Zeven mannelijke honden werden blootgesteld aan de straling van mobiele telefoons (1962-1966 MHz; theoretische stralingswaarde 0,96 W/kg) gedurende 2 uur/dag (120 oproepen van 1 minuut), 5 dagen/week, voor een periode van 10 weken. De blootstelling bestond uit twee mobiele telefoons die op de borst van elke hond werden geplaatst (één mobiele telefoon voor elke kant van de borst). Elektrocardiogrammen (ECG), bloeddruk (BP), echocardiografie, cardiaal troponine I (cTnI, een eiwit dat aanwezig is in het hart en dat er voor zorgt dat de hartspier kan samentrekken, bij beschadiging van het hart komt dit in het bloed terecht), bloedbeeld, lichaamsoppervlaktetemperatuur, en spermakwaliteit werden geëvalueerd bij het begin van de studie (beschouwd als basislijn, BL), en op verschillende tijdstippen (na verscheidene weken van 2 tot 10 weken) tijdens de blootstelling.
De resultaten toonden aan dat de meeste HSV-parameters niet significant verschilden tussen de verschillende blootstellingsperiodes. De intervallen van de ECG in week 5 waren verlengd, vergeleken met de BL-waarden (p = 0,001 en p = 0,003, respectievelijk), maar deze lagen binnen de normale grenzen. De resultaten van de echocardiografie, de bloeddruk, de cTnI-concentraties, de lichaamstemperatuur en de spermakwaliteit verschilden niet. Op basis hiervan concluderen de auteurs dat in hun studie geen aanwijzingen werden gevonden voor een nadelig effect van blootstelling aan mobiele telefoons op de HSV, de hartfunctie, de bloedprofielen, de lichaamsoppervlaktetemperatuur of de spermakwaliteit bij gezonde honden, bij blootstelling gedurende 10 weken.
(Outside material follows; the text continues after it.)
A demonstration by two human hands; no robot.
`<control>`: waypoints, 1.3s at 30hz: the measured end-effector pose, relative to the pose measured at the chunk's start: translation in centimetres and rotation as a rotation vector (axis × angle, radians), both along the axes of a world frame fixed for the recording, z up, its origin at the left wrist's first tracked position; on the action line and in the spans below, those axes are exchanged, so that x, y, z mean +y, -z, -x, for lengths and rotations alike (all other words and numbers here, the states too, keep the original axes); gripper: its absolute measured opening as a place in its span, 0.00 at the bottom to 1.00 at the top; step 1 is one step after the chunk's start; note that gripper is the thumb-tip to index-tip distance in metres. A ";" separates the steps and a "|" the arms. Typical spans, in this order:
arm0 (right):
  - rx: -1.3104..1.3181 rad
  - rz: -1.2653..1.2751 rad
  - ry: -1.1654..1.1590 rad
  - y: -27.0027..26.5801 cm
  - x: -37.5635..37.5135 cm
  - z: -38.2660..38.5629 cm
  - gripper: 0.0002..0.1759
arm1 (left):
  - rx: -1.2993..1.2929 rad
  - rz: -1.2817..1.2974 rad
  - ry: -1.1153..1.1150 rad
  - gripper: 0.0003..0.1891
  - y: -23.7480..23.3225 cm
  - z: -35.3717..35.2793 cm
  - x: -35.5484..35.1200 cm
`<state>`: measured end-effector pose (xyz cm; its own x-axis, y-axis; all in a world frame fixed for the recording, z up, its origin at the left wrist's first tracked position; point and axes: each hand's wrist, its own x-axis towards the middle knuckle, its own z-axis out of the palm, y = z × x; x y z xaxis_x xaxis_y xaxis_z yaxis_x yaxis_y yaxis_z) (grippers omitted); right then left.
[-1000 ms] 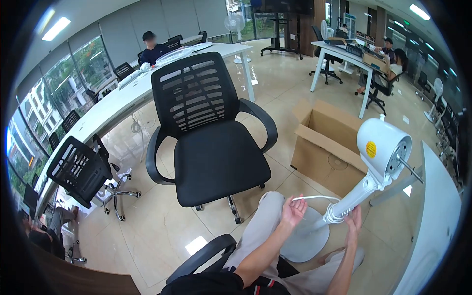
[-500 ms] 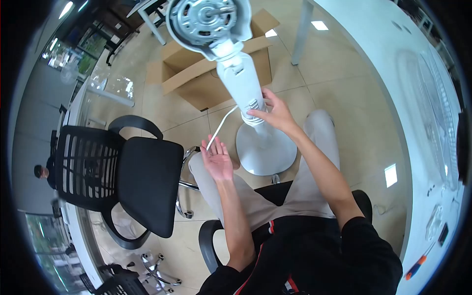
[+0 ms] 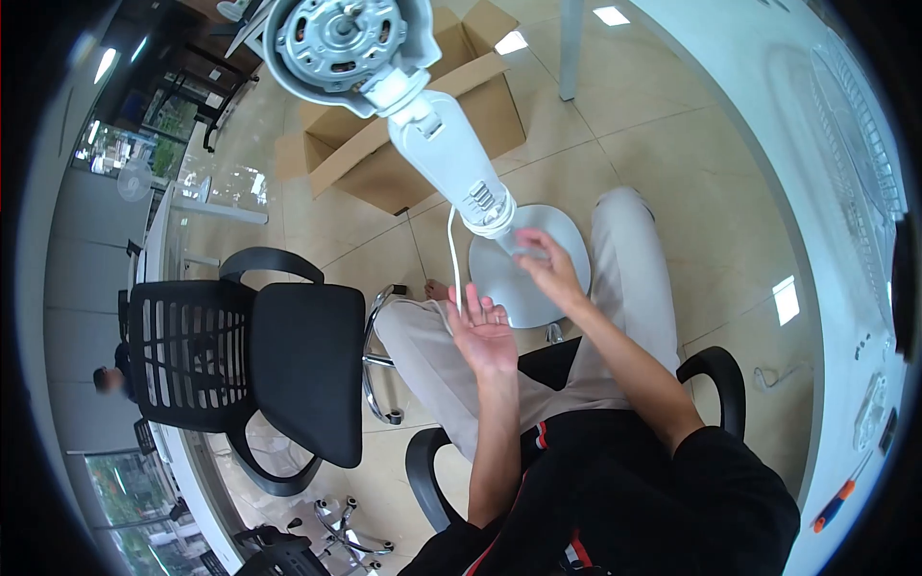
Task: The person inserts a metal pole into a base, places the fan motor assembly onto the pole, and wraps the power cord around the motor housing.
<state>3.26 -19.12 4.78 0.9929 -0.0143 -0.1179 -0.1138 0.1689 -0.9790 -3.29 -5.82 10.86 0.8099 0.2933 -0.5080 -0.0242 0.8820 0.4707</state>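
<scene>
Fan standing on the floor before me, cord wound about its pole.
My left hand is palm-up, the cord reaching it; grip cannot be determined. My right hand, blurred, is unclenched beside the pole; contact unclear. Cardboard box stands behind.

Can't tell where the white cord ends, it just vanishes at the left hand. Right of that grip, the right hand is kinda blurry, so no clue if it's touching the pole. Above the grip, the fan head gets chopped by the top edge and blocks part of the carton. Far right, dark bits too tiny to ID.
</scene>
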 end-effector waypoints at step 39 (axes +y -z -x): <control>-0.317 0.527 -0.177 -8.7 -3.7 10.2 0.14 | -0.125 -0.837 0.477 0.15 -4.3 -12.9 5.6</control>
Deze studie heeft een aantal beperkingen in haar experimenteel opzet, zoals het ontbreken van blind uitgevoerde testen. Dit houdt in dat de onderzoeker weet dat de honden zijn blootgesteld, waardoor een onvrijwillige vooringenomenheid een invloed kan hebben op de uitkomst van het experiment. Het gebruik van mobiele telefoons als blootstellingssystemen is ook niet geschikt omdat de blootstelling niet wordt gekwantificeerd, wat betekent dat we niet weten aan welke stralingsintensiteit de honden daadwerkelijk werden blootgesteld. Een andere beperking die ook door de auteurs zelf wordt aangegeven, was dat er geen schijnblootstelling gebruikt is, waardoor er geen controlegroep om de resultaten mee te vergelijken. De auteurs baseerden zich enkel op waarden bij BL. Het vergelijken van meetwaarden na verschillende blootstellingsperioden met deze gemeten bij BL kan leiden tot vertekening, aangezien de auteurs geen indicatie hebben van de eventuele verschillen in blootstelling bij de honden voor het begin van het experiment.